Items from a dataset
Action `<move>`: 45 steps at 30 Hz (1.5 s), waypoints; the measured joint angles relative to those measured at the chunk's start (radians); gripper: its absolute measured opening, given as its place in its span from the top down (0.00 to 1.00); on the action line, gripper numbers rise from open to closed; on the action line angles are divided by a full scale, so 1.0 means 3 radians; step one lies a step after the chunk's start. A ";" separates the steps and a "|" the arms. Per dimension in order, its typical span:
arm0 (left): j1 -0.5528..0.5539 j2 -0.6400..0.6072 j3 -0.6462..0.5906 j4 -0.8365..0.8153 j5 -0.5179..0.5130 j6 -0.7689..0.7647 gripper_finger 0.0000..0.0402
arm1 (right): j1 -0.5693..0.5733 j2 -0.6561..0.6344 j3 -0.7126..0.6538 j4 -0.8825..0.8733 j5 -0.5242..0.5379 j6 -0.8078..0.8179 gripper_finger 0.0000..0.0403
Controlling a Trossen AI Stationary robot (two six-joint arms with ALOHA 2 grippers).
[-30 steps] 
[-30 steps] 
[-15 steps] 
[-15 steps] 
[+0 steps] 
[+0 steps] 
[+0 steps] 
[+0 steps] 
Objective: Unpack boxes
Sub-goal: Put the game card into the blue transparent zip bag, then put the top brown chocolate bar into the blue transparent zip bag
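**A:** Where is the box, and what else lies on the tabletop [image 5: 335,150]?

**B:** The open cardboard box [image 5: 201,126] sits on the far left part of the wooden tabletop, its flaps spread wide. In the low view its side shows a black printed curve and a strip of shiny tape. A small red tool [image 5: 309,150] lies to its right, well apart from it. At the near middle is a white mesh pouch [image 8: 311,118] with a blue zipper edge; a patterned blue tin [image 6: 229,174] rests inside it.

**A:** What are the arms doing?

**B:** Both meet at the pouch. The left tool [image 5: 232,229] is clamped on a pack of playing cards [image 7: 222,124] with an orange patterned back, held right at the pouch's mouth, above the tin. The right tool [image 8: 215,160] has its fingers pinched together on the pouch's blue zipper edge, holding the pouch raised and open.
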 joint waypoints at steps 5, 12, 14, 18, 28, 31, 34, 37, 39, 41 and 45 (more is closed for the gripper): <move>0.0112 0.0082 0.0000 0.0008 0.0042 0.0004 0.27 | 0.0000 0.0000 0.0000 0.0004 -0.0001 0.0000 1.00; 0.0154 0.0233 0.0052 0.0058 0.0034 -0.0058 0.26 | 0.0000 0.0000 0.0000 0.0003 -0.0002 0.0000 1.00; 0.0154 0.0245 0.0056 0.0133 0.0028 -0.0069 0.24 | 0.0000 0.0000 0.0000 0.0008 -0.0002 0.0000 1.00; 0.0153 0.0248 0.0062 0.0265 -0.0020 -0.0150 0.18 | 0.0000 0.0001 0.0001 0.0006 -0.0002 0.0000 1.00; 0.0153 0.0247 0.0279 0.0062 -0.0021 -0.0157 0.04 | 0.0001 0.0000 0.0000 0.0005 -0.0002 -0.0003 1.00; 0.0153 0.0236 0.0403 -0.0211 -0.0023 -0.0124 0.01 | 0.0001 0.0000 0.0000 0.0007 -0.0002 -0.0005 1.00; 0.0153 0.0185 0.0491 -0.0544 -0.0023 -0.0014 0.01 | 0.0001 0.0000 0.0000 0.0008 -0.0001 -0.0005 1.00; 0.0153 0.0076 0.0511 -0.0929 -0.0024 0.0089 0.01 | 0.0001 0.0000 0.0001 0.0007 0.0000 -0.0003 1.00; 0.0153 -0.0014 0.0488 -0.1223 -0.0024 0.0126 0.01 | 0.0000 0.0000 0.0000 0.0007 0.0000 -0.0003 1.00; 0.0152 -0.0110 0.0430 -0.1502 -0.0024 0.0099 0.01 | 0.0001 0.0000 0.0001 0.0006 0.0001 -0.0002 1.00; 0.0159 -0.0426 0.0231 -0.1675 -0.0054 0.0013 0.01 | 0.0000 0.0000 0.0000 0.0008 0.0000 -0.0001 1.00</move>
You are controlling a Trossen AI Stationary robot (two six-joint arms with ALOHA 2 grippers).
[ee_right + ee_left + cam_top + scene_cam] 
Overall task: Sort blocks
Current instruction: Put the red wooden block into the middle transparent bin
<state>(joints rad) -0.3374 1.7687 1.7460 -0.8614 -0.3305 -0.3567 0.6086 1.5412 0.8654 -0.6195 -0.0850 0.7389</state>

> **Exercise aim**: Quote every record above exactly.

> **Solution to this exercise**:
Action `<move>`: 45 steps at 30 Hz (1.5 s), waypoints; the measured joint angles relative to those measured at the chunk's start (radians); gripper: its absolute measured opening, given as its place in its span from the top down (0.00 to 1.00); on the action line, gripper numbers rise from open to closed; on the action line angles are divided by a full scale, so 1.0 means 3 radians; step one lies a step after the chunk's start. A ";" separates the steps and a "|" the arms. Per dimension in order, its typical span:
arm0 (left): j1 -0.5528..0.5539 j2 -0.6400..0.6072 j3 -0.6462..0.5906 j4 -0.8365..0.8153 j5 -0.5179..0.5130 j6 -0.7689..0.7647 gripper_finger 0.0000..0.0402
arm1 (right): j1 -0.5693..0.5733 j2 -0.6561..0.6344 j3 -0.7126..0.6538 j4 -0.8825..0.8733 j5 -0.5242..0.5379 j6 -0.8078..0.8179 gripper_finger 0.0000..0.0403
Controlling a Trossen AI Stationary robot (two six-joint arms with ALOHA 2 grippers).
[-30 steps] 
[-30 steps] 
[-15 steps] 
[-15 steps] 
[+0 steps] 
[+0 steps] 
[+0 steps] 
[+0 steps] 
Objective: Unpack boxes
Sub-goal: Put the game card into the blue transparent zip bag, then put the top brown chocolate bar into the blue transparent zip bag
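**A:** Where is the box, and what else lies on the tabletop [image 5: 335,150]?

**B:** The open cardboard box [image 5: 201,126] sits on the far left part of the wooden tabletop, its flaps spread wide. In the low view its side shows a black printed curve and a strip of shiny tape. A small red tool [image 5: 309,150] lies to its right, well apart from it. At the near middle is a white mesh pouch [image 8: 311,118] with a blue zipper edge; a patterned blue tin [image 6: 229,174] rests inside it.

**A:** What are the arms doing?

**B:** Both meet at the pouch. The left tool [image 5: 232,229] is clamped on a pack of playing cards [image 7: 222,124] with an orange patterned back, held right at the pouch's mouth, above the tin. The right tool [image 8: 215,160] has its fingers pinched together on the pouch's blue zipper edge, holding the pouch raised and open.
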 joint waypoints at steps 5, 12, 14, 18, 28, 31, 34, 37, 39, 41 and 45 (more is closed for the gripper): <move>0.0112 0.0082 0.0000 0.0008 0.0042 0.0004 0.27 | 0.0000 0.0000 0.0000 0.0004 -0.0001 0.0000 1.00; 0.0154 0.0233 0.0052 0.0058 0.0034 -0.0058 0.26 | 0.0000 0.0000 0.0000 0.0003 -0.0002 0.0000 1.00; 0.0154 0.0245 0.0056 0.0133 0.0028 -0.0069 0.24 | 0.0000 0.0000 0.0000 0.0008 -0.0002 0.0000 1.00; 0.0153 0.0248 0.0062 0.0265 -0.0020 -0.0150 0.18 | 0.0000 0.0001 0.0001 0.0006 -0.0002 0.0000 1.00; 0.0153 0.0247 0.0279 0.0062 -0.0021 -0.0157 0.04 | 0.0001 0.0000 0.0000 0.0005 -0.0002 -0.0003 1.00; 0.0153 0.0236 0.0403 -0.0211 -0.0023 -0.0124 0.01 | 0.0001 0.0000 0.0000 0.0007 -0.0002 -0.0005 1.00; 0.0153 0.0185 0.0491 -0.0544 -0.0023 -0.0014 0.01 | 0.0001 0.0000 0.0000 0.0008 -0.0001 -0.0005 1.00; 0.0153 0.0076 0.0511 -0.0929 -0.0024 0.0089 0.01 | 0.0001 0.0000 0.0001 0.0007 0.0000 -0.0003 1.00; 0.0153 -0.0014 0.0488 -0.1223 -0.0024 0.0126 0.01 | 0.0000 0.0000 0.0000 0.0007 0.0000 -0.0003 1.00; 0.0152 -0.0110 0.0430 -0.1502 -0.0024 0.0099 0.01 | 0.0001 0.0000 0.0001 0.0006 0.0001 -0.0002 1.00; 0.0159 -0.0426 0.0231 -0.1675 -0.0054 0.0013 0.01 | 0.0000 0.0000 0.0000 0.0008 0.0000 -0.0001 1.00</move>
You are controlling a Trossen AI Stationary robot (two six-joint arms with ALOHA 2 grippers).
[ee_right + ee_left + cam_top + scene_cam] 
Overall task: Sort blocks
Current instruction: Put the red wooden block into the middle transparent bin
<state>(joints rad) -0.3374 1.7687 1.7460 -0.8614 -0.3305 -0.3567 0.6086 1.5412 0.8654 -0.6195 -0.0850 0.7389</state>

This answer is finished.